_Exercise objective:_ The job is to find each line of the records below that includes the word "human" and copy it.

Stored dataset items:
____________

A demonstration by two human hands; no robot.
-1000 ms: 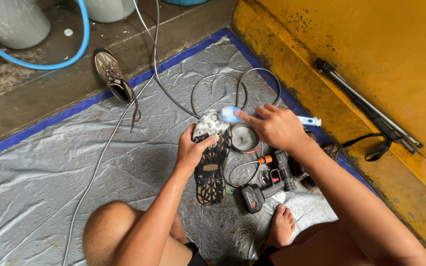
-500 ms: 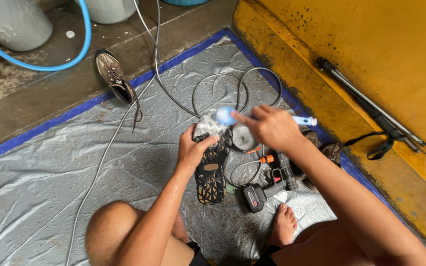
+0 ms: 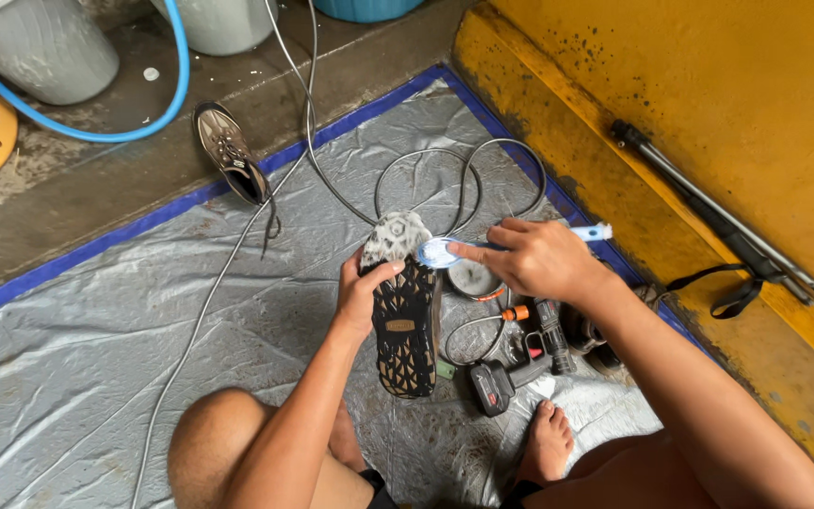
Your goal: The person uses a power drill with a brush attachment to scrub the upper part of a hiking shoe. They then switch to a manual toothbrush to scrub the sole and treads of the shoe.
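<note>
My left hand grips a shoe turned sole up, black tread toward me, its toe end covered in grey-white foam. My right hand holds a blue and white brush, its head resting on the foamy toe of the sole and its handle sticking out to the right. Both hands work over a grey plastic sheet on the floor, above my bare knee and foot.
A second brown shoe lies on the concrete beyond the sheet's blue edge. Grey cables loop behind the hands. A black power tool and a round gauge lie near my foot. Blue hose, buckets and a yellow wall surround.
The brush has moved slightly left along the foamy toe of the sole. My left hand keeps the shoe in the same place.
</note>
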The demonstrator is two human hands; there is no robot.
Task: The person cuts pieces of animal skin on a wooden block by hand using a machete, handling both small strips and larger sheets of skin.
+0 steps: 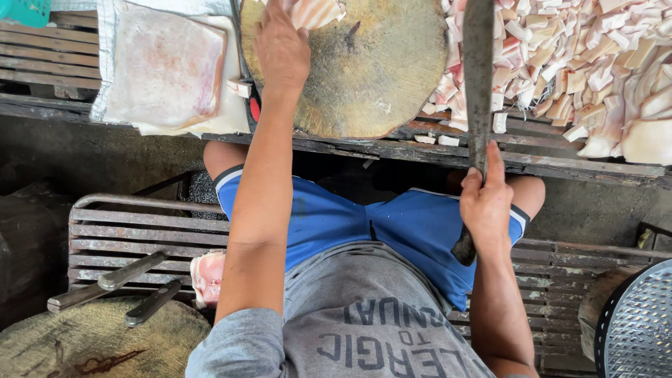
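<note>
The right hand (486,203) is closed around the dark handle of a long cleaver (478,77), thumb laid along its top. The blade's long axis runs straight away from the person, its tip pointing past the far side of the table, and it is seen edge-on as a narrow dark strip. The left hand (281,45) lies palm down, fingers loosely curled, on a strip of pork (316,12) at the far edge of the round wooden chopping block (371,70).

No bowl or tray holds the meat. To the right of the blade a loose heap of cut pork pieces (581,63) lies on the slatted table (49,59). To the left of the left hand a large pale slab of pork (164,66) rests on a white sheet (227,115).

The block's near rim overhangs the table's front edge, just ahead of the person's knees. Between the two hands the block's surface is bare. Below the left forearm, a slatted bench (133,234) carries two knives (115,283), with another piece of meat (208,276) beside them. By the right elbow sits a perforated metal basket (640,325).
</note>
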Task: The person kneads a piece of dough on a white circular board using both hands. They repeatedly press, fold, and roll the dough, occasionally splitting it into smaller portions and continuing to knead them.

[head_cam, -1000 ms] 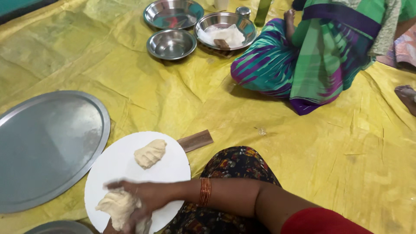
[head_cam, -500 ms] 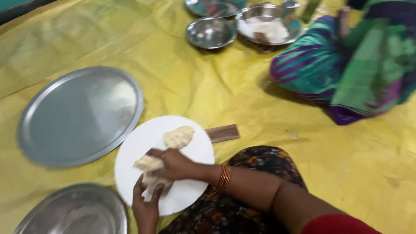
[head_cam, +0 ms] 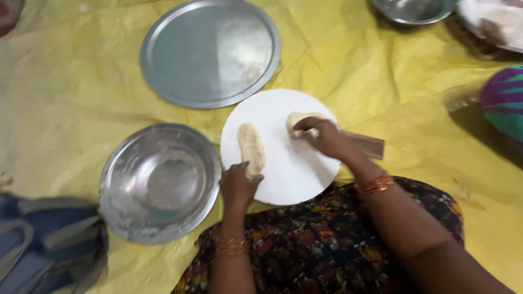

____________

_The answer:_
A demonstration by two human hands; no robot.
The demonstrator is two human hands; there is no robot.

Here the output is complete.